От таких мыслей Егора Павловича бросило в дрожь. Он уже было вознамерился просто-напросто сбежать, чтобы не выставлять себя на посмешище, но тут послышались шаги и в гостиную вошла Ирина Александровна с подносом, на котором стояло все необходимое для чаепития и вазочка из плетеной лозы, наполненная сухариками.
– Извините, что так скромно, – она была смущена до крайности. – Меня долго не было…
– Бога ради! – воскликнул старик и бросился ей помогать. – Я не голоден. А вот крепкий горячий чай – в самый раз.
– Между прочим, индийский, – приободрилась Ирина Александровна. – Из старых запасов.
– Обожаю индийский, – с горячностью сказал старик. – Особенно из старых запасов.
И они вдруг без особой причины весело рассмеялись.
Первую чашку Егор Павлович выпил быстро – его все еще не оставляла мысль поскорее унести ноги, чтобы не встретиться с Велиховым. Но Ирина Александровна будто подслушала его мысли, и когда он мучительно подыскивал нужные для прощания слова, она тихо и с горечью в голосе сказала:
– Через неделю будет ровно год как помер мой муж…
Старик оцепенел. Он готов был услышать все, что угодно, только не это. И теперь Егор Павлович наконец понял, по какой причине жена известного артиста стала торговать на Подкове и почему ее никто не навещал в больнице. В свое время он познакомился с многими торговцами-лоточниками и знал, что среди них были в прошлом известные и уважаемые люди; неподалеку от его места открыл палатку даже генерал, потерявшей в какой-то необъявленной войне руку. И если ему, человеку простому, оказалось весьма непросто освоиться с новым статусом, то каково было им? Приученный таежным одиночеством к созерцательному состоянию души, старик ловил их затравленные взгляды и от этого ему становилось не по себе. Конечно, в конце концов многие привыкли к новым житейским реалиям, но тайная, глубоко упрятанная ущербность мучила этих людей денно и нощно, иногда приводя к трагическому финалу.

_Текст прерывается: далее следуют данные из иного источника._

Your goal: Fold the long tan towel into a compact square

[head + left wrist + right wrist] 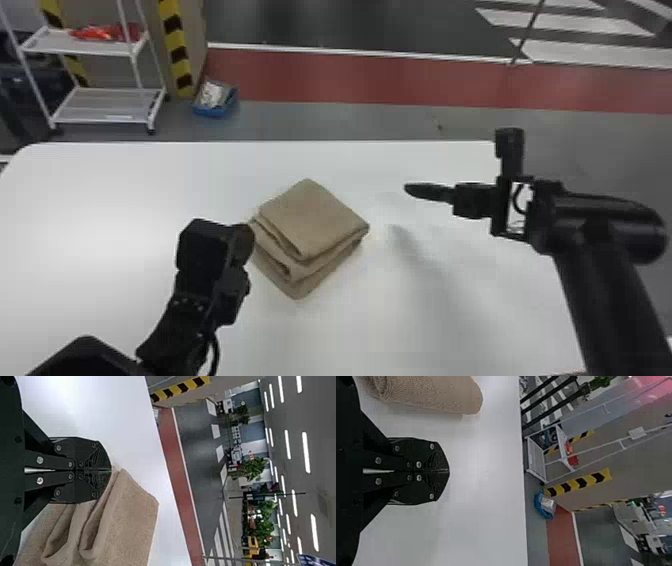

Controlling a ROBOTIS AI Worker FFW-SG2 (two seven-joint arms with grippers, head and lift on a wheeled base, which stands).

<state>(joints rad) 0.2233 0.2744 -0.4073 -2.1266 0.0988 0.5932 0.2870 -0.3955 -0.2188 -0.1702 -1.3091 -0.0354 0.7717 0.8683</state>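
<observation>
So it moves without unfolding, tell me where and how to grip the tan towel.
Probably best by the right corner of the towel, every layer pinched together, coming in level from the robot's right: the stack narrows to a point there.

Passable over tabletop (pixel 381 210) between folded towel (pixel 312 215) and right gripper (pixel 411 189); blocked at towel's left by left gripper (pixel 242 243).

The room is bright, and the white table (pixel 95 200) has a big shiny glow on its left side, while a soft gray shadow (pixel 411 245) lies on it near the right gripper (pixel 407 189). Long white lights (pixel 306 451) shine from the ceiling in the left wrist view. A pink glow (pixel 656 388) lights up one corner of the right wrist view.
</observation>
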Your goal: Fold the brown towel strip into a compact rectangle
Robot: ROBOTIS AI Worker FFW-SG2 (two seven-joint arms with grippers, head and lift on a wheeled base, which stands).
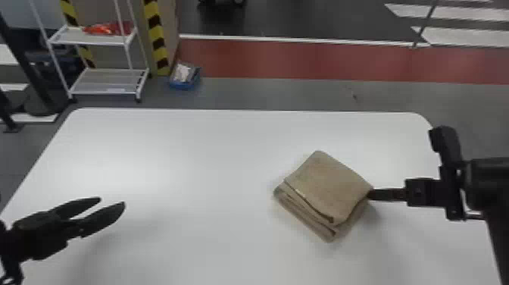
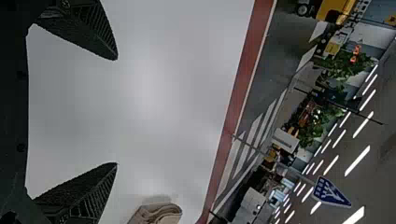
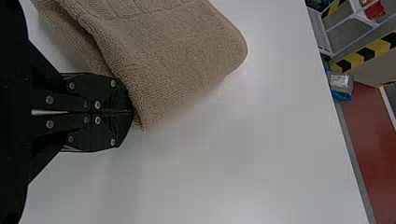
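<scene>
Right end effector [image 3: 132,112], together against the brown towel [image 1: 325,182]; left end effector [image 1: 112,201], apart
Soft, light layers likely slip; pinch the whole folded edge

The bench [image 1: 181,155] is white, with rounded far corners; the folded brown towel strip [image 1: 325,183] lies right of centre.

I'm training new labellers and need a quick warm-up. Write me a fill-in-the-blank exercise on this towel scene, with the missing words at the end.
The brown towel lies on a table whose top is coloured ____. The open gripper is the robot's ____ one. The shut gripper, at the towel's edge, is the robot's ____ one.

Missing words: white; left; right
</scene>
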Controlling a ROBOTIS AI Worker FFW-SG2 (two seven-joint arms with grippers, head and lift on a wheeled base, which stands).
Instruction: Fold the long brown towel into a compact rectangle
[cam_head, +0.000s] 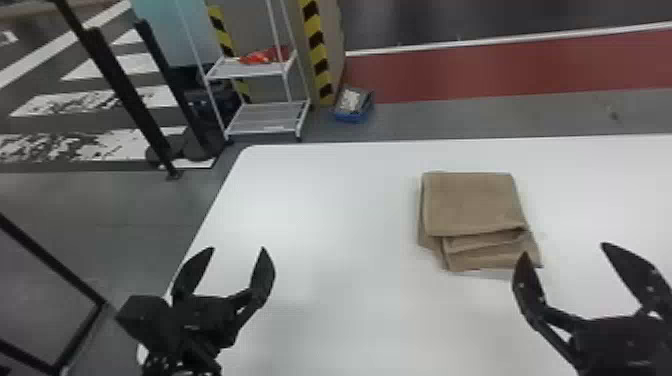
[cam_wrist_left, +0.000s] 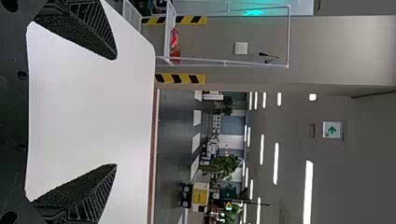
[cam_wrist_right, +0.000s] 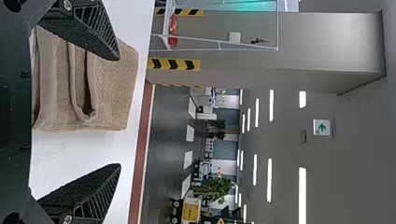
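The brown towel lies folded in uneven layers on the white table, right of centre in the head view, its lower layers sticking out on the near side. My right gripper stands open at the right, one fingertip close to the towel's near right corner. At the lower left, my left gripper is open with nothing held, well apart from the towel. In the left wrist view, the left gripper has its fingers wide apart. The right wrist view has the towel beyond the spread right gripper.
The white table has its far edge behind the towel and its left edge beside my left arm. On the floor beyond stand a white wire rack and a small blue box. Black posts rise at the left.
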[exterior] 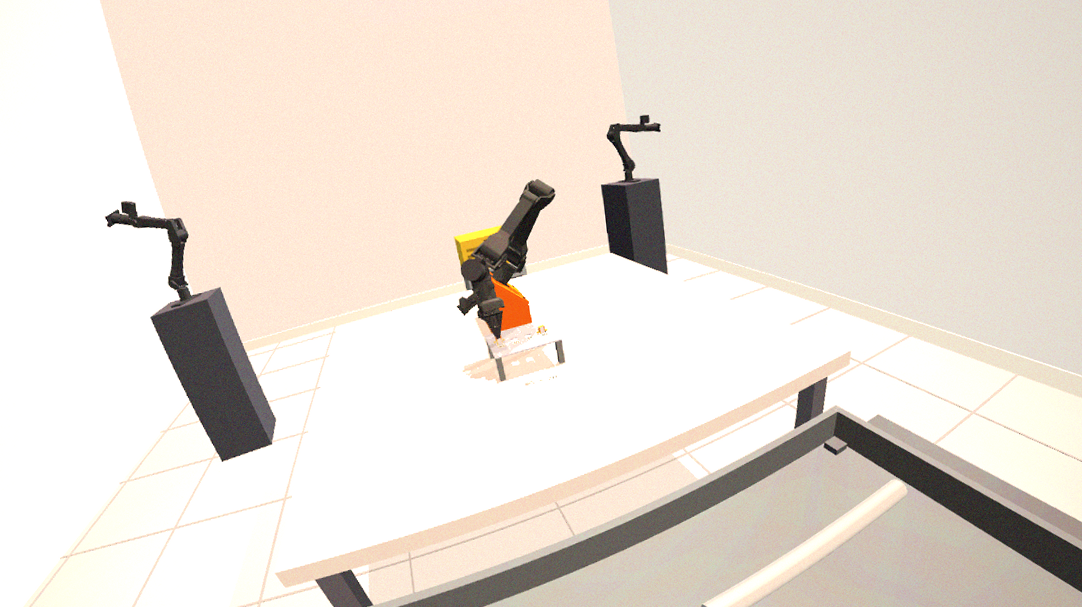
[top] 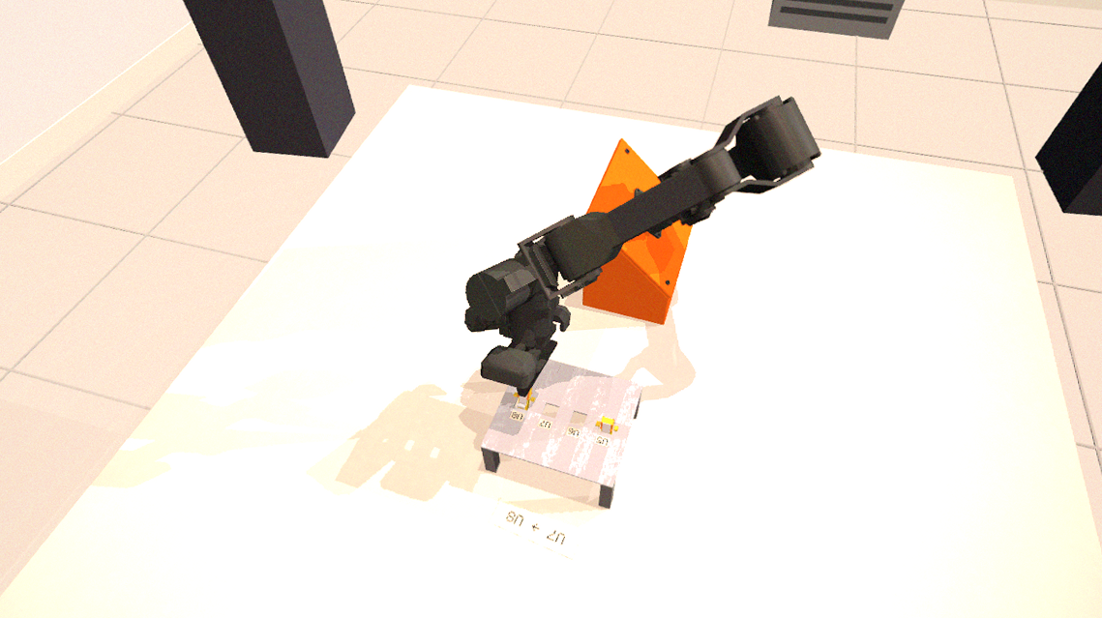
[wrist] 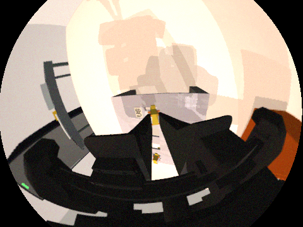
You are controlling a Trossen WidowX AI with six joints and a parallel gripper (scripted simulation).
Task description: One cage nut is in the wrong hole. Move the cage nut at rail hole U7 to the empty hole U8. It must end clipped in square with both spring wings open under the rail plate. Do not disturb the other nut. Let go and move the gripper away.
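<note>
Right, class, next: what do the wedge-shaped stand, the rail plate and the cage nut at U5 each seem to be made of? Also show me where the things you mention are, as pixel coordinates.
Wedge-shaped stand (top: 624, 295) (exterior: 513, 306): probably painted metal or plastic; even orange, dark fastener spots.
Rail plate (top: 547, 446): perhaps brushed metal; greyish, with streaky bright glints.
Cage nut at U5 (top: 607, 425): likely metal, yellowish, brass-like; too small to be sure.

Arm (top: 660, 203) (exterior: 518, 222) matte black all over; chunky rounded joints, thick cylinder at elbow, flat straight link between. Fingers black, wedge-shaped, tapering to narrow tips. Curved black bar (wrist: 126, 186) behind them.
</note>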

– Я… – старик запнулся. – Я вам… глубоко сочувствую.
Ему было очень неловко. Он вдруг почувствовал себя виноватым, хотя не мог понять почему.

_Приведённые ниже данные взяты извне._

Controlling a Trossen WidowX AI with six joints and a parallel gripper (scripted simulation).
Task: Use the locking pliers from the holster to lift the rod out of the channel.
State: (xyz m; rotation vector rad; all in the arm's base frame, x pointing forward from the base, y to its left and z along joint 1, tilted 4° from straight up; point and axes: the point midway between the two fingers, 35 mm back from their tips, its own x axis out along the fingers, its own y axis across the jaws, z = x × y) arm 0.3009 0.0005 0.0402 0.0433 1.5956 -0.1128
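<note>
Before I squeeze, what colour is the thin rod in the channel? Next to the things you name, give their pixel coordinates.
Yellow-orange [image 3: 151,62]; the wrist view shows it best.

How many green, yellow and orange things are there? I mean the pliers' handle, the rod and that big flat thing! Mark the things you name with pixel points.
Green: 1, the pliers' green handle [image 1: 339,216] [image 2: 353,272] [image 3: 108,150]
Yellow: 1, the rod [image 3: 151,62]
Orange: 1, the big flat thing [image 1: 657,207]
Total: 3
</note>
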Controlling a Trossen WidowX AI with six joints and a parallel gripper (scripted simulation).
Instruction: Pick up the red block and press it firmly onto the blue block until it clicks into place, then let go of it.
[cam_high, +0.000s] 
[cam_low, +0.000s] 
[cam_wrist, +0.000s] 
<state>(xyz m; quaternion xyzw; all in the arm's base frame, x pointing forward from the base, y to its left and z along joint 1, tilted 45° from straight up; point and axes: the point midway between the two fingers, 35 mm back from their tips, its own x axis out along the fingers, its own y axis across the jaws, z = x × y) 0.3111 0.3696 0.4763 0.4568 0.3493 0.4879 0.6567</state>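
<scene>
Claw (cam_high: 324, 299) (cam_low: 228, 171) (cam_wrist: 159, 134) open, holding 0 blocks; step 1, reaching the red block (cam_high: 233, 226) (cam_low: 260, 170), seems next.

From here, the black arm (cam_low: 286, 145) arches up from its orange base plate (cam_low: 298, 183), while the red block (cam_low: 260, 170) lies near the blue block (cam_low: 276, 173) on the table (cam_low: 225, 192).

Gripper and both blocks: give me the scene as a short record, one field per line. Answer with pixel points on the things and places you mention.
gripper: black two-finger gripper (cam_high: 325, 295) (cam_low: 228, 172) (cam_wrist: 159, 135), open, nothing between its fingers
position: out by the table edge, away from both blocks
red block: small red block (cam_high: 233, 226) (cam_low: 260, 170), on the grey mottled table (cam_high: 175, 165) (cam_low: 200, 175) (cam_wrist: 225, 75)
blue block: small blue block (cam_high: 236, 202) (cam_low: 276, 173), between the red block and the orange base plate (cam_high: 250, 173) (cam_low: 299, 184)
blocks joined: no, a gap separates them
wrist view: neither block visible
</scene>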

– Благодарю… – Ирина Александровна героическим усилием сдержала слезы. – Верю. Вам я отчего-то верю, – подчеркнула она. – Другим – нет. Теперь уже нет… – женщина тряхнула головой, будто прогоняя навязчивые видения, и продолжила: – У мужа было много друзей… так называемых друзей, но когда он помер, некому было гроб вынести. Я уже не говорю о том, что мне никто из них даже копейки не занял на похороны.
Спасибо соседям, которые скинулись на катафалк и выкопали могилу.

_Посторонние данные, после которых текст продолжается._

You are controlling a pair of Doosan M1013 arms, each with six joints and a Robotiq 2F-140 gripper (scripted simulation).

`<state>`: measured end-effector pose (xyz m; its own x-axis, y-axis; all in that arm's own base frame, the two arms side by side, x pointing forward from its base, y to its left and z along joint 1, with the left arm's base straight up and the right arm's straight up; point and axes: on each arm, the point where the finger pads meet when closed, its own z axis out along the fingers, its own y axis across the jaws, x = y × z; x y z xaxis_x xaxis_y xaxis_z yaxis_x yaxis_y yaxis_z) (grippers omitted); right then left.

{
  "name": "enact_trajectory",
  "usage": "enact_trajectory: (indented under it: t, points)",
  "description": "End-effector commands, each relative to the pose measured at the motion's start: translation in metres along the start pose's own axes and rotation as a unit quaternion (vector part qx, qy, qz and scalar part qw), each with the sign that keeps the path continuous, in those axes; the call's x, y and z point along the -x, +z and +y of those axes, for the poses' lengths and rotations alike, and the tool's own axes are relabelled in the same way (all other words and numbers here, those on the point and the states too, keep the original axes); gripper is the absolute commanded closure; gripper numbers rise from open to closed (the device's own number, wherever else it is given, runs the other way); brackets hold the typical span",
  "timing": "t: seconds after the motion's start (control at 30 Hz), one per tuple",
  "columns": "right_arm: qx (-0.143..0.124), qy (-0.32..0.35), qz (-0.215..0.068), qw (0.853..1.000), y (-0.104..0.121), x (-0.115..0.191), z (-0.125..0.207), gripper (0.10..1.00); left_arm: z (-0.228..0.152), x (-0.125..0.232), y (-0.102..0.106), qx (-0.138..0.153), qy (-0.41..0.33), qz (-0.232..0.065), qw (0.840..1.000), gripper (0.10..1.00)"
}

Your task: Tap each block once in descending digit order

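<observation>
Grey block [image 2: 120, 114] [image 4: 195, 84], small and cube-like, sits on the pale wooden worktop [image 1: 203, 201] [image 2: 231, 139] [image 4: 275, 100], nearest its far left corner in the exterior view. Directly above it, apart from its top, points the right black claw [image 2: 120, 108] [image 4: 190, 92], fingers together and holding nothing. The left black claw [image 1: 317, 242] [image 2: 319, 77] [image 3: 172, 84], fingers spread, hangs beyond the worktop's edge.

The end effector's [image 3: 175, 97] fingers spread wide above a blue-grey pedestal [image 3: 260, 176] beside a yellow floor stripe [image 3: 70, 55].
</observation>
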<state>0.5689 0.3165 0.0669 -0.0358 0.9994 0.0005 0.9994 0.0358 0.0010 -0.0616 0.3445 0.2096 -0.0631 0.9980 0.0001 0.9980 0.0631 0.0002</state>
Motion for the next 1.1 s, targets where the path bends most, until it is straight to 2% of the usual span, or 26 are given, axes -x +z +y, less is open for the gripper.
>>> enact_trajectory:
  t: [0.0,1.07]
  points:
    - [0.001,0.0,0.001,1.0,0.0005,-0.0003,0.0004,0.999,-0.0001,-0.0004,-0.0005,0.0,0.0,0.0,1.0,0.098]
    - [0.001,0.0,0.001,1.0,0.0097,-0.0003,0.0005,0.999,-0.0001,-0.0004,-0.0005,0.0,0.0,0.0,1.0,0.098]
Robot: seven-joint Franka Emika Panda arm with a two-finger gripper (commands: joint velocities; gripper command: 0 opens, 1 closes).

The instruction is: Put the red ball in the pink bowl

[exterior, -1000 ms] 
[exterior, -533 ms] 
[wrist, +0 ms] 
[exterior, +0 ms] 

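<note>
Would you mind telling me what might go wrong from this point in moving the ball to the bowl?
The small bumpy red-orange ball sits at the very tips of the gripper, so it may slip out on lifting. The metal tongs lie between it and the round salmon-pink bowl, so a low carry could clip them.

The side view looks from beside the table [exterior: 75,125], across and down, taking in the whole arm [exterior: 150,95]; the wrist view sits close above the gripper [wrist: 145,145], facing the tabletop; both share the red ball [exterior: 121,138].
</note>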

Старику от ее горьких слов стало так скверно, что пожалуй впервые в жизни он ощутил боль в сердце.
Они пили чай долго и обстоятельно – так, как это умеют только русские. Разговор шел в общем-то пустой, ни о чем. Между ними вдруг встала тень Велихова, и ни Ирина Александровна, ни Егор Павлович не решались какой-нибудь стороной затронуть свои житейские проблемы, а в особенности все то, что касалось сугубо личного…
Домой старик шел со странным чувством. Впервые за долгие годы в обществе Ирины Александровны он как-то расслабился, размяк, оттаял душой. И в то же время где-то внутри торчала неприятная заноза, сущность которой Егор Павлович так до конца осознать и не смог.
Ночь он провел почти без сна. Прошлое снова властно вторглось в его мысли, растормошив долго дремавшую память…
Отступление 2. Зона Сиблага, 1948 год Путь через перевал оказался труднее, чем предполагал Егорша. Ни тропинок, ни тем более дорог в горах не было. Склоны, густо поросшие деревьями, скрывали каменные россыпи, по которым могли ходить разве что горные бараны. Подростку еще никогда не приходилось взбираться на скалы, и когда случалось, что прохудившаяся подошва старых сапог соскальзывала с уступа, ему хотелось зажмуриться и закричать от страха… а затем разжать руки и лететь, парить над тайгой, словно птица. Опомнившись, Егорша пугался еще больше и, яростно стиснув зубы, визжал в точности как тот осиротевший детеныш рыси, которого он нашел в дупле сосны. Вжимаясь всем телом в скальную породу, он старался быстрее пройти коварный уступ, тем более, что впереди уже нетерпеливо ждал верный Лешак. Пес оказался гораздо проворней, нежели Егорша, и преодолевал подъем с уверенностью, которой трудно было ждать от таежно-равнинного аборигена.